Background: Pyogenic liver abscess (LA) is difficult to distinguish from intrahepatic mass-forming cholangiocarcinoma (IMCC) in the emergency department (ED). We evaluated the predictive ability of white blood cells (WBC) and C-reactive protein (CRP) levels, neutrophil to lymphocyte ratio (NLR), platelet to lymphocyte ratio (PLR), and delta neutrophil index (DNI) in LA and IMCC in the ED. Methods: Forty patients with IMCC between January 2011 and December 2018 were included in this study. For each patient with IMCC, two control patients with LA were enrolled based on matching age and sex,—i.e., 80 patients with LA. Results: Inflammatory markers, including WBC, PLR, NLR, DNI, and CRP were significantly higher in the LA group than in the IMCC group. For both groups, the area under the curve (AUC) of the initial CRP value was significantly higher (AUC: 0.909) than that of the initial serum WBC count, PLR, and DNI levels. On multivariable logistic regression analysis with inflammatory markers, serum CRP (odds ratio, 1.290; 95% confidence interval, 1.148–1.449, p < 0.001) was the only significant predictor for differentiation between the LA and IMCC groups. Conclusion: Serum CRP may be a potential inflammatory marker to differentiate IMCC from LA in the ED.

Keywords:

laboratory diagnoses; liver abscess; cholangiocarcinoma; differential diagnoses

1. Introduction

Although pyogenic liver abscess (LA) is more common in Asian countries than in Western countries [1], the incidence of LA is increasing in the United States due to the aging of the population, diabetes, hepatobiliary disease, instrumental usage of the biliary tract, and liver transplantation [2]. Despite advanced diagnostic and therapeutic techniques, the current mortality rate of LA, at 6–14%, is high [3]. The presentation is often diverse and atypical, frequently mimicking other diseases, such as intrahepatic mass-forming cholangiocarcinoma (IMCC) [4]. IMCC accounts for most intrahepatic cholangiocarcinoma [5]. Since both IMCC and LA share the features of chronic biliary inflammation and ascending cholangitis [6,7], differentiating between these two diseases can be particularly challenging in the emergency department (ED). It is important to distinguish IMCC from LA when choosing the treatment strategy, since LA is a potentially life-threatening disease [8]. Therefore, early diagnosis and timely treatment are necessary in patients with LA. Nevertheless, IMCC can mimic LA on ultrasonography (US) and computed tomography (CT) scan examination in the ED [9]. Furthermore, if IMCC is incorrectly diagnosed as LA, unnecessary treatment, such as percutaneous aspiration drainage (PAD), can result in the tumor spreading or in tumor rupture [10,11]. Therefore, it is important to identify simple, accurate, and cost-effective biomarkers for differentiating LA from IMCC that can be used in the ED to triage patients effectively.
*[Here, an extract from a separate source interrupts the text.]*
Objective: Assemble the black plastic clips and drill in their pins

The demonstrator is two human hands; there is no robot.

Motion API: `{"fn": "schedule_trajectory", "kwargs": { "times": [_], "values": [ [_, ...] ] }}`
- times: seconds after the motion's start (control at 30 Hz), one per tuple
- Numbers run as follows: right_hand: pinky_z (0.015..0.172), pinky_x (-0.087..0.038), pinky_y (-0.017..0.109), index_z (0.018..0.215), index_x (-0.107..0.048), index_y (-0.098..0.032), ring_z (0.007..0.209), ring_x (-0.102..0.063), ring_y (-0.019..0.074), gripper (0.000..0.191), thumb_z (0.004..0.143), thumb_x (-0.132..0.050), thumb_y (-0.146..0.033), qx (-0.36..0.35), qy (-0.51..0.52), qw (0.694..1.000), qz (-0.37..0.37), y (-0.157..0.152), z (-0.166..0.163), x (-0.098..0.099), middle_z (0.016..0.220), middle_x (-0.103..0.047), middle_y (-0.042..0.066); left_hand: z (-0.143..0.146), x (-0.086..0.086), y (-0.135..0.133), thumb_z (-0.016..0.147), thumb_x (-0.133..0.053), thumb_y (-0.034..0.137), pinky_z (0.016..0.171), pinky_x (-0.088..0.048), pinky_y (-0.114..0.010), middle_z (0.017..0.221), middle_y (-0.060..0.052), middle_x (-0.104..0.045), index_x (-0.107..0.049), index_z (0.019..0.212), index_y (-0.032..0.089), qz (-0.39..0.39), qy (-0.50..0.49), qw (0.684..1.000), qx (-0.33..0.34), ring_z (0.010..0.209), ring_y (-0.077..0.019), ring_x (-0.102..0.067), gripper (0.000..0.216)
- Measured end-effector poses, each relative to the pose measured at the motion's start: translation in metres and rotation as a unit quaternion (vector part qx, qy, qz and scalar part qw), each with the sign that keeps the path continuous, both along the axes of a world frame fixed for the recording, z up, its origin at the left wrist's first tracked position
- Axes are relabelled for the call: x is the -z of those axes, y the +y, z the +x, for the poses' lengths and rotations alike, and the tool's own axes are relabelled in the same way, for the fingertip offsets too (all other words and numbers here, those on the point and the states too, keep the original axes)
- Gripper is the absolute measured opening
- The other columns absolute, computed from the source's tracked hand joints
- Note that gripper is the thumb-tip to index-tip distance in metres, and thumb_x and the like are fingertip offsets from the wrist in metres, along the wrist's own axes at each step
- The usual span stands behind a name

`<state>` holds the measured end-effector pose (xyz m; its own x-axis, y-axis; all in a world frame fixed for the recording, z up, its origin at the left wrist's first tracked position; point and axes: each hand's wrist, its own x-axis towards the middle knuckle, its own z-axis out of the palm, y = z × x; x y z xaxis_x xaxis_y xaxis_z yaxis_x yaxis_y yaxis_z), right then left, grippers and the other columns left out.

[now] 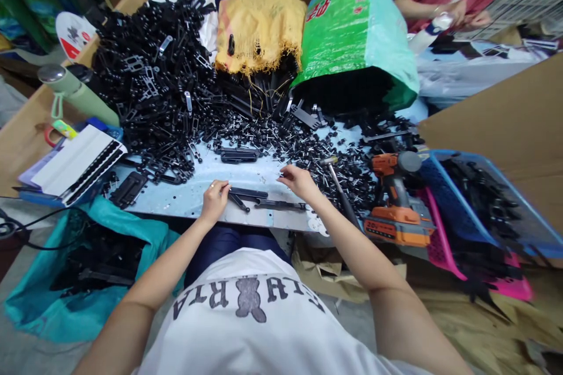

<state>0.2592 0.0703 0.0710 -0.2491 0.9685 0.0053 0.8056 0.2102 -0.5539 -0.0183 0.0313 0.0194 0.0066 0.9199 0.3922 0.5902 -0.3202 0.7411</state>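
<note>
My left hand is closed at the near edge of the table, thumb and fingers pinching the left end of a flat black plastic bar. A shorter black piece slants out below that bar. Another long black part lies to the right along the edge. Above it, my right hand is raised with its fingertips pinched together; whatever is between them is too small to name. Beyond the hands, a few black bars lie together on the light blue tabletop.
Small black pins are scattered before a heap of black parts. A hammer and an orange cordless drill lie right. Behind stand a yellow sack and a green bag. A co-worker's hands show top right.
</note>
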Motion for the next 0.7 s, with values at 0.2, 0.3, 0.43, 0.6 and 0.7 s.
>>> {"fn": "schedule_trajectory", "kwargs": {
  "times": [0.2, 0.3, 0.43, 0.6, 0.7],
  "values": [
    [0.066, -0.045, 0.023, 0.089, -0.064, -0.015, 0.069, -0.061, 0.013, 0.015, 0.076, -0.063, -0.023, -0.052, 0.051, 0.995, -0.067, -0.018, -0.017, -0.008, 0.076, -0.067, 0.002, 0.003, 0.004, -0.005, 0.089, -0.045, 0.029, 0.074, -0.051, -0.031, 0.086, -0.008, -0.065, -0.06, 0.09, 0.017, 0.039, 0.044, 0.998, -0.019, 0.084, -0.0172, -0.063, 0.019],
    [0.066, -0.044, 0.022, 0.085, -0.064, -0.015, 0.068, -0.061, 0.0129, 0.011, 0.078, -0.062, -0.022, -0.079, 0.023, 0.994, -0.077, -0.02, -0.02, -0.012, 0.074, -0.066, 0.002, 0.002, 0.006, -0.008, 0.089, -0.046, 0.027, 0.081, -0.048, -0.038, 0.096, -0.01, -0.067, -0.063, 0.094, 0.018, 0.042, 0.128, 0.991, 0.008, 0.095, -0.0214, -0.062, 0.02],
    [0.073, -0.043, 0.023, 0.086, -0.065, -0.014, 0.08, -0.061, 0.0152, 0.01, 0.081, -0.056, -0.017, -0.129, -0.085, 0.986, -0.065, -0.021, -0.031, -0.024, 0.085, -0.066, 0.007, -0.004, 0.006, -0.008, 0.089, -0.043, 0.023, 0.08, -0.044, -0.042, 0.1, -0.013, -0.067, -0.063, 0.102, 0.019, 0.035, 0.23, 0.971, 0.049, 0.1, -0.0258, -0.06, 0.024],
    [0.069, -0.042, 0.024, 0.089, -0.063, -0.012, 0.08, -0.062, 0.0172, 0.02, 0.086, -0.044, -0.009, -0.195, -0.257, 0.945, -0.057, -0.028, -0.051, -0.029, 0.09, -0.064, 0.011, -0.01, 0.01, -0.005, 0.089, -0.042, 0.022, 0.081, -0.042, -0.042, 0.099, -0.012, -0.068, -0.062, 0.106, 0.019, 0.045, 0.238, 0.967, 0.078, 0.098, -0.0246, -0.061, 0.026],
    [0.068, -0.043, 0.024, 0.092, -0.062, -0.012, 0.079, -0.062, 0.0173, 0.022, 0.089, -0.041, -0.011, -0.188, -0.249, 0.949, -0.035, -0.035, -0.049, -0.01, 0.088, -0.064, 0.012, -0.008, 0.011, -0.005, 0.089, -0.043, 0.024, 0.086, -0.04, -0.044, 0.103, -0.014, -0.066, -0.061, 0.107, 0.019, 0.053, 0.238, 0.967, 0.071, 0.104, -0.0269, -0.058, 0.027]
  ]
}}
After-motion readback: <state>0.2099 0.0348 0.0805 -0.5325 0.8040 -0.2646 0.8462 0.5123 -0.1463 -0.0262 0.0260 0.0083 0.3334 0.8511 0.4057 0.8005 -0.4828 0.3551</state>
White blood cell (WBC) levels, neutrophil to lymphocyte ratio (NLR), platelet to lymphocyte ratio (PLR), and C-reactive protein (CRP) levels are the commonly used inflammatory markers for differential diagnoses of infection in the ED. An elevated NLR has been reported to be associated with unfavorable prognosis in patients with sepsis [12], and PLR has been studied as a prognostic predictor for sepsis [13]. In addition, delta neutrophil index (DNI) was found to be a useful biomarker in the ED in various gastrointestinal diseases, such as acute pancreatitis and acute cholecystitis [14,15]. Therefore, we conducted a case-control study to determine which inflammatory markers can be used to differentiate between LA and IMCC in the ED.

2. Materials and Methods

2.1. Study Setting and Population

This retrospective and case-control observational study included consecutive patients aged > 18 years who were diagnosed with LA or IMCC and visited the ED between January 2011 and December 2018. The ED was located in a single suburban tertiary-care hospital (Wonju, Republic of Korea) that receives more than 46,000 annual patient visits and is staffed 24 h every day by board-certified emergency physicians (EPs). This study was approved by the International Review Board for Human Research (approval no. CR320047) of Wonju Severance Christian Hospital, and the study protocol conformed to the ethical guidelines of the Declaration of Helsinki (1975) and its later amendments. Since the study was retrospective and observational, informed consent was not required, and patient records and information were anonymized prior to analysis.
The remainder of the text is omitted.